- What you need to do -
Output the material exactly, keeping every line intact.

────

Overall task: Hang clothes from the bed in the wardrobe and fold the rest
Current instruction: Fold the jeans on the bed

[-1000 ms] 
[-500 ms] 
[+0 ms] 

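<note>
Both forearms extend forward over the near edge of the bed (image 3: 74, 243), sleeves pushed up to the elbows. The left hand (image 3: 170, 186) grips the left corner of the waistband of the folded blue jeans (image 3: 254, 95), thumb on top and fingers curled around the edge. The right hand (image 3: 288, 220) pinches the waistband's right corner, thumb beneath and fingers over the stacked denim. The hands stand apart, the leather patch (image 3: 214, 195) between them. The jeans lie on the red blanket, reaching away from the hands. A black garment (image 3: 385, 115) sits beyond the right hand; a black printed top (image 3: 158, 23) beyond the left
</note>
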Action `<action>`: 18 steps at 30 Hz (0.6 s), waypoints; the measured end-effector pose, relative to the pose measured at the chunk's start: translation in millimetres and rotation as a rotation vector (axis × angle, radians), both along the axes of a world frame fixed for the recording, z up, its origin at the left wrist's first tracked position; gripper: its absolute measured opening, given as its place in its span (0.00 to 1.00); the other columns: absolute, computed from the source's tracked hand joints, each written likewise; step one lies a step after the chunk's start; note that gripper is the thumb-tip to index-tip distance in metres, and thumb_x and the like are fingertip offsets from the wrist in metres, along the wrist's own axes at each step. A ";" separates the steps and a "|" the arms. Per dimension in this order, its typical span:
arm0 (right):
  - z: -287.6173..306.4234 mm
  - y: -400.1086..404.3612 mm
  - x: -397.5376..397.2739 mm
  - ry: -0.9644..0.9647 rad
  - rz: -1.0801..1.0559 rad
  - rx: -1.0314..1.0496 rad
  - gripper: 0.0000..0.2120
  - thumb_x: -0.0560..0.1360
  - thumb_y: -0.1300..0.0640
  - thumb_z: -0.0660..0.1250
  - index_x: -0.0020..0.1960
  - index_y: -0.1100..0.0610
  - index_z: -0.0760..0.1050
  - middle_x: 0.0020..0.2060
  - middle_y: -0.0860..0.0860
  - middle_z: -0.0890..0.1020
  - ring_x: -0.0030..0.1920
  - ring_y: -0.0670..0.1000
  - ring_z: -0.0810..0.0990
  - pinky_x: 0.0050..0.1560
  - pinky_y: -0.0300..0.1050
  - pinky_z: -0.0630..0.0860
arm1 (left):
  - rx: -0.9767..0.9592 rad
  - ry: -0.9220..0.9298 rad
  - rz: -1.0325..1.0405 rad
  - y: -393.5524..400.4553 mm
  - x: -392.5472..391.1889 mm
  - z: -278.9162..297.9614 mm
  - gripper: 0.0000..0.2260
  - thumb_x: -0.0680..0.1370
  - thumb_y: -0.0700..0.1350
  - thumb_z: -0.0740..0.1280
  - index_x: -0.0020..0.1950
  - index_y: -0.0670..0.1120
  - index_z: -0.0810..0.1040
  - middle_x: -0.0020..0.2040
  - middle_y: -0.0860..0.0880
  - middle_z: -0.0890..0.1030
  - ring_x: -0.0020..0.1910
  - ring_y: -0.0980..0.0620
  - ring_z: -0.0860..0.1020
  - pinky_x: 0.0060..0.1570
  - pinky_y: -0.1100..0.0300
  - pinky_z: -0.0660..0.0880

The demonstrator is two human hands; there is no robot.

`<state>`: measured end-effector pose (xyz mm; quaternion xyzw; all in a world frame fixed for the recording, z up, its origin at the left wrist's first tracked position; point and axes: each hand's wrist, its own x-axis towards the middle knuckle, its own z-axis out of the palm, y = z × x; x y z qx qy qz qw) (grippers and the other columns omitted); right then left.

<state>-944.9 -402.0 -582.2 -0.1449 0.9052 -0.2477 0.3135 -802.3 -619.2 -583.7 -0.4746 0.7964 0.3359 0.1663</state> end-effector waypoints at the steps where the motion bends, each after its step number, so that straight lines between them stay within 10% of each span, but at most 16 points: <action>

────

- Solution for this problem -
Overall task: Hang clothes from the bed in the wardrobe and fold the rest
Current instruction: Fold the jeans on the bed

[-1000 ms] 
[-500 ms] 
[+0 ms] 

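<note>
Both forearms extend forward over the near edge of the bed (image 3: 74, 243), sleeves pushed up to the elbows. The left hand (image 3: 170, 186) grips the left corner of the waistband of the folded blue jeans (image 3: 254, 95), thumb on top and fingers curled around the edge. The right hand (image 3: 288, 220) pinches the waistband's right corner, thumb beneath and fingers over the stacked denim. The hands stand apart, the leather patch (image 3: 214, 195) between them. The jeans lie on the red blanket, reaching away from the hands. A black garment (image 3: 385, 115) sits beyond the right hand; a black printed top (image 3: 158, 23) beyond the left
</note>
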Action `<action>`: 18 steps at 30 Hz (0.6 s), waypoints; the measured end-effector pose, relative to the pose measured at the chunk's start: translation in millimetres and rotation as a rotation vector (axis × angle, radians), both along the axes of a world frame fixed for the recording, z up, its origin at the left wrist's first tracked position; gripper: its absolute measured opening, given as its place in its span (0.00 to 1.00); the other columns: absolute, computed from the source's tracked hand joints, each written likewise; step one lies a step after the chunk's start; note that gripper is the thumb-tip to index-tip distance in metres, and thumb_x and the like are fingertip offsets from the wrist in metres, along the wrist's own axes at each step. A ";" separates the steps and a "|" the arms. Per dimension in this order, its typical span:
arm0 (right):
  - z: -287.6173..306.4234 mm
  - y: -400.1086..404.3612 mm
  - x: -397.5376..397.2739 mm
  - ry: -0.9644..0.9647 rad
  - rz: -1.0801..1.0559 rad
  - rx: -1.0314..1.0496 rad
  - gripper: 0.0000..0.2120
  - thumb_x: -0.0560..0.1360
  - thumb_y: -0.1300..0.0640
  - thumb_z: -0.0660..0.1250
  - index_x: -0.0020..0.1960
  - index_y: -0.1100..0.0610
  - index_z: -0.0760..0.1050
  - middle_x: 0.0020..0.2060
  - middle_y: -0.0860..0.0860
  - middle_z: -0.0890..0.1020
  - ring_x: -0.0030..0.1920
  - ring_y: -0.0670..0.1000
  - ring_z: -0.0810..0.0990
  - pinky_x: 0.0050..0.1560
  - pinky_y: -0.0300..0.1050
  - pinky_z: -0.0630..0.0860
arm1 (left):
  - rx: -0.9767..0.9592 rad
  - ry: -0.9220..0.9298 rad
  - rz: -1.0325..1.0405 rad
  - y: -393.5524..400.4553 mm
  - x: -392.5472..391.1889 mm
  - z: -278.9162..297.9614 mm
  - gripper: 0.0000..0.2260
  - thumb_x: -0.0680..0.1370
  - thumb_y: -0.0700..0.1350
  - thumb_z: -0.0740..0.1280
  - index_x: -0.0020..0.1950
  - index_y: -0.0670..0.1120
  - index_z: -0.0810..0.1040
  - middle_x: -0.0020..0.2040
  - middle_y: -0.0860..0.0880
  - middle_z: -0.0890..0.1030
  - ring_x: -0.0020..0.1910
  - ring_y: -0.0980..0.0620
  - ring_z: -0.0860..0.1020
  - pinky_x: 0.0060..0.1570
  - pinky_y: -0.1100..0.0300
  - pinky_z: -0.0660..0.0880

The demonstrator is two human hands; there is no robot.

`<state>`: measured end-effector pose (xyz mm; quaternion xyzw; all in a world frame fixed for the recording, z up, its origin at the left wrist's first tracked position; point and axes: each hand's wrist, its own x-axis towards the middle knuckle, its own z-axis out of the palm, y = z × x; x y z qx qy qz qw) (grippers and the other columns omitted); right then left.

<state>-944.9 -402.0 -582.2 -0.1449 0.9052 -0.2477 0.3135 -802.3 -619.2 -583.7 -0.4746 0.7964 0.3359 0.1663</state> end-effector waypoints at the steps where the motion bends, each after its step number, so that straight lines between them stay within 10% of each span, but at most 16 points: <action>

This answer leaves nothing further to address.